Maybe we will live in an eventual future that resembles a mix of Wall-E and Terminator, but it will take years of building, fixing, and optimization for that to happen. AGI will need to figure out how to operate within a human-error-filled global bureaucracy, one which serves as the substrate for most of our productive work today.
What’s my prediction? There is no future in which our priorities as a civilization are instantly reshuffled around the notion of AGI.
AGI will be reached (or is already here), but it will emerge as a glimmer of light inside of an engineer’s coding sandbox. Judging by its predecessors, it will be extremely slow starting out. Even once it gains its legs, it will be slowed down through the familiar technological barriers which slow down us humans every day. And finally, if it can surpass some of these barriers, people seeking to slow down a looming superintelligence will have the tools to do so, and likely will act against the goals of AGI.
Societally, this means that AGI will be announced, and will be a focus of mainstream media for a few days or weeks. But eventually that announcement will pass, as engineers try to lasso in the full scope of AGI adoption.
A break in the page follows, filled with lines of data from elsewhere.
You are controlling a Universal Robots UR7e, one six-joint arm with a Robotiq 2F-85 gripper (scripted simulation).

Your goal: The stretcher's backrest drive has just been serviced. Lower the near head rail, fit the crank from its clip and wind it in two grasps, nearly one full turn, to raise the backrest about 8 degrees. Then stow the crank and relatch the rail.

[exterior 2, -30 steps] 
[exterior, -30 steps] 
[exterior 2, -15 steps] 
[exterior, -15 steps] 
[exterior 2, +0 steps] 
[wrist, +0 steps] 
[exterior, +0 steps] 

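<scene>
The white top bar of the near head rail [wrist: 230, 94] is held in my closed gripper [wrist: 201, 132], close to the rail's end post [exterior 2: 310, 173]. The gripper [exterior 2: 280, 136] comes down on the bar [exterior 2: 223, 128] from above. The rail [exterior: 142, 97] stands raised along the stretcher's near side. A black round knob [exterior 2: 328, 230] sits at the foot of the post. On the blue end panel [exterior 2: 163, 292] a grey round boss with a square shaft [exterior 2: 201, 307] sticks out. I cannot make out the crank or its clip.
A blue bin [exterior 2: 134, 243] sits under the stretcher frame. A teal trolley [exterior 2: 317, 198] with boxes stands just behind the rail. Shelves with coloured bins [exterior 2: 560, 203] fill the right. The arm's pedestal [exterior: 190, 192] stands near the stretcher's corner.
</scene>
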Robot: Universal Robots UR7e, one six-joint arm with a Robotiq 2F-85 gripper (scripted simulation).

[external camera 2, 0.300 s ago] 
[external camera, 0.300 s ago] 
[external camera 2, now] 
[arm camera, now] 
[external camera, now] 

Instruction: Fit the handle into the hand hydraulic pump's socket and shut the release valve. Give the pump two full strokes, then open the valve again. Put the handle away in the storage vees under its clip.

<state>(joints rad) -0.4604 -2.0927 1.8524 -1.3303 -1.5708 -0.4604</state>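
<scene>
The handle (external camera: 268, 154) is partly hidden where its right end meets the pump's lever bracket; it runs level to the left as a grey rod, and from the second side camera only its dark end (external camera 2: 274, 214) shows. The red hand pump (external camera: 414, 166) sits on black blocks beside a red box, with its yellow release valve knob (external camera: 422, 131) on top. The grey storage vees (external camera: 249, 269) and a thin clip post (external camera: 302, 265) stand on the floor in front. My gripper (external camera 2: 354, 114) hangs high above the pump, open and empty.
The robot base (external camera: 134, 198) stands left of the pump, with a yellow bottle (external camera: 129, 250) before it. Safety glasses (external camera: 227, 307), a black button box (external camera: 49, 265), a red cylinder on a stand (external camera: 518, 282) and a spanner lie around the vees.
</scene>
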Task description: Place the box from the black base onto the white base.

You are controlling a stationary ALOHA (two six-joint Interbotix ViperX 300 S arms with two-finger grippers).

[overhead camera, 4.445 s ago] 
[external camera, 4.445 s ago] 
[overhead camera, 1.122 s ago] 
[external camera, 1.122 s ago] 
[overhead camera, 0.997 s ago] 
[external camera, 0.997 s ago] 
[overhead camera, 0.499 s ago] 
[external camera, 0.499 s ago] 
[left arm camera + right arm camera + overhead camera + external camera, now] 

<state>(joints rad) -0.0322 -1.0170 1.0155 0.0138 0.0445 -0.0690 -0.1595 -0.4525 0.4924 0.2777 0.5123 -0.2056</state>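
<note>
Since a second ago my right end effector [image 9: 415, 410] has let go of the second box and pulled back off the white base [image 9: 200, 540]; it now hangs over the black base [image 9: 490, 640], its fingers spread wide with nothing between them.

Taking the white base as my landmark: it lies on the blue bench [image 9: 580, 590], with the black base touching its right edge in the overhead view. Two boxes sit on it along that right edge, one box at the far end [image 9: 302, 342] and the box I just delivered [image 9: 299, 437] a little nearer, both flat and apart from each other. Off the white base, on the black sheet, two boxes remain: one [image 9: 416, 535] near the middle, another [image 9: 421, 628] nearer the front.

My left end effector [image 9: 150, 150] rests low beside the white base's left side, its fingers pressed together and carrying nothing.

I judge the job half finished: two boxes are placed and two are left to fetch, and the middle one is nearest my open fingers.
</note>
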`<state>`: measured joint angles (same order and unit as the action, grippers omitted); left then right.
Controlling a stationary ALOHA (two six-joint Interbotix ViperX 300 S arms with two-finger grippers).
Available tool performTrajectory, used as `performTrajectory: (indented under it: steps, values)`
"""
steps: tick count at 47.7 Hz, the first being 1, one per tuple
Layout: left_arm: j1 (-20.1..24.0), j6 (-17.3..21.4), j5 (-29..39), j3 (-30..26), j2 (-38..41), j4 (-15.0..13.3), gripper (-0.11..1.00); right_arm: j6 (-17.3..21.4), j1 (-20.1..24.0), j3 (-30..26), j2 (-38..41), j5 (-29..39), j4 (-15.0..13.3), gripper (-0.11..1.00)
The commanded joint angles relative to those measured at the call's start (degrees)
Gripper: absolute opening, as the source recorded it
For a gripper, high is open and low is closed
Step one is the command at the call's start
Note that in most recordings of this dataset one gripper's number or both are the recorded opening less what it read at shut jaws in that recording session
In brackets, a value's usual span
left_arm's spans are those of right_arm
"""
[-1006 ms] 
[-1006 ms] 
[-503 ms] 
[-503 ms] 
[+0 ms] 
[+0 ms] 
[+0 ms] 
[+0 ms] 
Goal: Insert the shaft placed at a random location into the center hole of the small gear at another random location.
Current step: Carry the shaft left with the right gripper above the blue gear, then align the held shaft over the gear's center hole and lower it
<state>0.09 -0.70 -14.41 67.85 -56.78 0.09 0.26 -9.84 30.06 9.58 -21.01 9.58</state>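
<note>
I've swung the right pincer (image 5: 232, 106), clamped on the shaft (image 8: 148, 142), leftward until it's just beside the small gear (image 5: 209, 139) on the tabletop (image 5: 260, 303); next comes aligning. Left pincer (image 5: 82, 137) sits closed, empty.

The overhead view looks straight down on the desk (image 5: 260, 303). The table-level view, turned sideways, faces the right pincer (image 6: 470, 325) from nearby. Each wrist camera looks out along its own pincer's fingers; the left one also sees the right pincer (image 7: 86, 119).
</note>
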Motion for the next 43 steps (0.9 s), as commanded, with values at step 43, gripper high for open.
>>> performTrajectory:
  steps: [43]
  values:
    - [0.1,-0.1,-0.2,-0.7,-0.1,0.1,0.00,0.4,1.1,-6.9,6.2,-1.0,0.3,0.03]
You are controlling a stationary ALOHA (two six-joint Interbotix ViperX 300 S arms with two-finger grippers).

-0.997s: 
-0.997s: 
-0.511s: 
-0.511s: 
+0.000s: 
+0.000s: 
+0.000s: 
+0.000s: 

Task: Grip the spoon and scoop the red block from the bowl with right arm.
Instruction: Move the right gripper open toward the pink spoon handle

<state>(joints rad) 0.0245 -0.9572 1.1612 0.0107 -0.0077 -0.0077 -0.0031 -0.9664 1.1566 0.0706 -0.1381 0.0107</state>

This adoption curve will be fairly slow as AGI tries to globally reach every industry. We will not reorient ourselves as a society and basically nothing will immediately change. The same way we are impressed today by demos of GPT4 or Sora, we will soon be impressed by demos of AGI in narrow applications, but the small scope of these tasks will not stir a compulsion to unite around or against AGI, thereby avoiding an immediate seismic shift.